En sus notas llegó a destacar las dotes de su perra calificándola de inteligente e instintiva. Precisaba todavía más, indicando que la observación de sus reacciones con unos y otros pacientes le ayudaba a tener más pistas, que sumadas a sus propias impresiones, le permitían después elaborar diagnósticos más certeros.
En concreto le divertía mucho que la perra en no pocas ocasiones se levantaba y se acercaba hacia la puerta de salida como si diera por terminada la sesión y señalando que allí ya no había más que rascar. Lo que era todavía más curioso es que en todas esas ocasiones el propio doctor estaba ya pensando lo mismo en ese instante y a punto de levantarse y finalizar, aunque la perra indefectiblemente le tomaba la delantera.

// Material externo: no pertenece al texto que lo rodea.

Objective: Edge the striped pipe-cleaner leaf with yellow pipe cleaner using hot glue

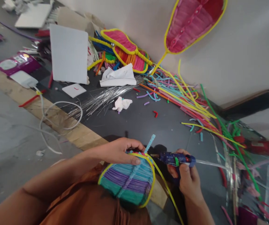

Al final Freud llegó a considerarla un apoyo realmente valioso y dedicaba casi tanto tiempo durante la sesión a hablar y observar a su paciente como a vigilar el comportamiento y reacciones de su querida Jolfie.
Incluso llegó a servirse de su ayuda para trabajar durante sesiones en las que utilizaba la hipnosis, siendo para él especialmente relevantes las reacciones del animal cuando el sujeto estaba hipnotizado y libre de barreras mentales.
Ni que decir tiene que también disfrutaba con Jolfie de sus momentos de ocio, siendo especialmente apreciados por los dos sus paseos por los alrededores de su casa de vacaciones alpina.
Esta colaboración entre ambos llegó a durar siete años, hasta 1937, año en el que la perrita falleció tras un ataque cardíaco.
Fue un duro golpe tanto para el doctor como para su familia, que se habían encariñado también totalmente con el animal.
Freud, que entonces comenzaba ya a verse afectado por su enfermedad, pasó una temporada especialmente difícil, tanto es así que sus hijos decidieron regalarle un tercer Chow Chow intentando mitigar así su dolor.
La nueva perrita fue bautizada como “Lün II” en recuerdo de la primera, pero desgraciadamente, fue una época convulsa, lo que hizo que ya no pudiera desarrollar con ella un vínculo tan especial como creó con Jolfie.
Los Freud hubieron de mudarse a Londres y recomenzar su vida desde allí cuando Alemania se anexionó Austria y por si fuera poco, la enfermedad comenzó a avanzar con más rapidez, por lo que el doctor ya no pudo compartir tanto tiempo con la perrita al irse deteriorando sus facultades.
Finalmente, en Septiembre de 1939, Sigmund Freud moriría, aunque su legado todavía perdura con viveza a la vez que sigue plenamente vigente y entre todos los aspectos del mismo también debemos recordar trocitos de su historia como el de su especial ayudante, la increíble Jolfie, sin duda la primera perrita psicoanalista “profesional”.